Nas últimas décadas, grandes avanços na nossa compreensão da biologia do câncer colorretal levaram a técnicas de diagnóstico e prognóstico melhorados e ao desenvolvimento de novos terapias direcionadas. No entanto, a eficácia de novos tratamentos permanece limitada por uma combinação de resistência ao fármaco e pelo nosso limitado entendimento de vias de sinalização de células de tumor. Recentemente, um papel importante para IGF1R na gênese e progressão do cancro colorectal surgiu [28] – [30]. Assim, o IGF1R oferece um alvo molecular particularmente promissora para a terapia do cancro colo-rectal. No entanto, muito pouco se sabe sobre a regulação da expressão do IGF1R no cancro colorectal. Assim, os mecanismos moleculares subjacentes vias reguladoras IGF1R precisa de ser completamente elucidados.

Neste estudo, nós previmos IGF1R para ser um alvo de miR-143 e miR-145, que são um conjunto de miARNs que tenham sido relatado em muitos estudos para ser regulada negativamente e para funcionar como supressores tumorais na maioria dos cancros [21], [22]. Após a medição dos níveis de miR-143/145 e IGF1R expressão em tecido de cancro colo-rectal humano e emparelhado tecido não canceroso, que detectada uma correlação inversa entre o miR-143/145 níveis e os níveis de proteína IGF1R. Além disso, pela superexpressão de miR-143/145 em células Caco2, nós validada experimentalmente que o miR-143/145 diretamente inibiu a tradução IGF1R. Finalmente, mostramos que miR-143/145 expressão IGF1R inibida e, consequentemente, suprimiu a proliferação de células de câncer colorretal

em

vitro

. Os resultados delinear uma rede reguladora romance empregando miR-143/145 e IGF1R para afinar a proliferação celular.
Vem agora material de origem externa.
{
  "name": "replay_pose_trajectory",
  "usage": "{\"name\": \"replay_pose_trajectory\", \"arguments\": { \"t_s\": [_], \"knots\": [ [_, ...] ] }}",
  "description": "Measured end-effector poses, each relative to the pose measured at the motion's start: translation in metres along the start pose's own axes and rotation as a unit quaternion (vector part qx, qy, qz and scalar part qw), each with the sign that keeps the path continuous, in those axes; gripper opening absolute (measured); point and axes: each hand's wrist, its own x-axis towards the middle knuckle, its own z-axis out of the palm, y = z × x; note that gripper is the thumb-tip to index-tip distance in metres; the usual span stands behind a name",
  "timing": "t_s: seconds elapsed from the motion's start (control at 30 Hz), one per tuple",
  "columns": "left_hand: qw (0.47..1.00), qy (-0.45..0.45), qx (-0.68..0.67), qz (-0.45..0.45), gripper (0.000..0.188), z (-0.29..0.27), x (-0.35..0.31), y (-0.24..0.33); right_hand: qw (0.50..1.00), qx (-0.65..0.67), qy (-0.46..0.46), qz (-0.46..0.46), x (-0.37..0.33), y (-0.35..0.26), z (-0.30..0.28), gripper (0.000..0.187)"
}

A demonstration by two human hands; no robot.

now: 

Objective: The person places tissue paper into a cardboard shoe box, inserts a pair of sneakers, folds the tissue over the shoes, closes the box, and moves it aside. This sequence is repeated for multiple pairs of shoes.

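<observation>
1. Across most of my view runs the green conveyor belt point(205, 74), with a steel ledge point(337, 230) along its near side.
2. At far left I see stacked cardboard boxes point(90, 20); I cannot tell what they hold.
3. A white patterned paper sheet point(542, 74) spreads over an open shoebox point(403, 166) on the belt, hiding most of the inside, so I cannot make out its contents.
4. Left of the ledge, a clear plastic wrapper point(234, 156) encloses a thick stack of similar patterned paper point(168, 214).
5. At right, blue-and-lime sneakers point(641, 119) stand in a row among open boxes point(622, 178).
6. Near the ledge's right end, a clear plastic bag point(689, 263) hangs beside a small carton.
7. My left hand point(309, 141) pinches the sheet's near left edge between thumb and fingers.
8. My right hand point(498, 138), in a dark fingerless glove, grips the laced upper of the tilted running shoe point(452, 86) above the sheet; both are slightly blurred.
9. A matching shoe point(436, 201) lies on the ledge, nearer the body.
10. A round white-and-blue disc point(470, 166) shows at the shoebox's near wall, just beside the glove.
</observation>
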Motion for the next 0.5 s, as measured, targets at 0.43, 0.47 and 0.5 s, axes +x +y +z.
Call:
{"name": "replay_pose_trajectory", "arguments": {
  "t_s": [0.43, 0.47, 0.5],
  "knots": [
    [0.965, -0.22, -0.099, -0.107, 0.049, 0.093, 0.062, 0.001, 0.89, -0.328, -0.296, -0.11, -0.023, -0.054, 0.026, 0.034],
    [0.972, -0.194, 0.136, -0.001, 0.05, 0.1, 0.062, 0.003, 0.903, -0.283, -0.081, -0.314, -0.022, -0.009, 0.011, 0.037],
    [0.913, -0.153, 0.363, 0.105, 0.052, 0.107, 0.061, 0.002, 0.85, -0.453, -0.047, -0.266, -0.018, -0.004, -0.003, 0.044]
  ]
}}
Nós também forneceram evidências de que a restauração de expressão IGF1R pode reverter a proliferação celular miR-143/145 suprimida. Curiosamente, foi previamente mostrado que o miR-145 pode ter como alvo substrato-1 do receptor da insulina (IRS-1) e do IGF1R em células de cancro do cólon [31] – [33]. No entanto, enquanto um IRS-1 resistente a miR-145 pode salvar as células do cancro do cólon de inibição do crescimento induzida por miR-145, um IGF1R resistente a miR-145 não conseguiu recuperar células de cancro do cólon de inibição de crescimento [33]. Isto não está de acordo com os nossos achados. Parece que se o miR-145 pode ter como alvo o IGF1R para regular o crescimento das células é dependente dos tipos de células tumorais e. Em circunstâncias diferentes, miR-145 pode exercer funções diferentes. No entanto, os resultados da nossa e outros destacar que o miR-143/145 pode actuar como miARNs tumor-supressor, e que a segmentação de IGF1R pode ser um mecanismo pelo qual o miR-143/145 aglomerado exerce a sua função supressora de tumores. Por isso, a modulação do IGF1R por miR-143/145 pode explicar porque a regulação negativa de miR-143/145 durante a carcinogénese colorrectal pode promover a progressão do cancro.

miARNs que estão localizados nas proximidades do genoma (dentro de 10 kb) são considerados como pertencendo a um único cluster. aglomerados de miARN são transcritos coordenadamente como unidades policistrónicos que são processados ​​para produzir os membros individuais de miARN, o que resulta em co-expressão dos miARNs.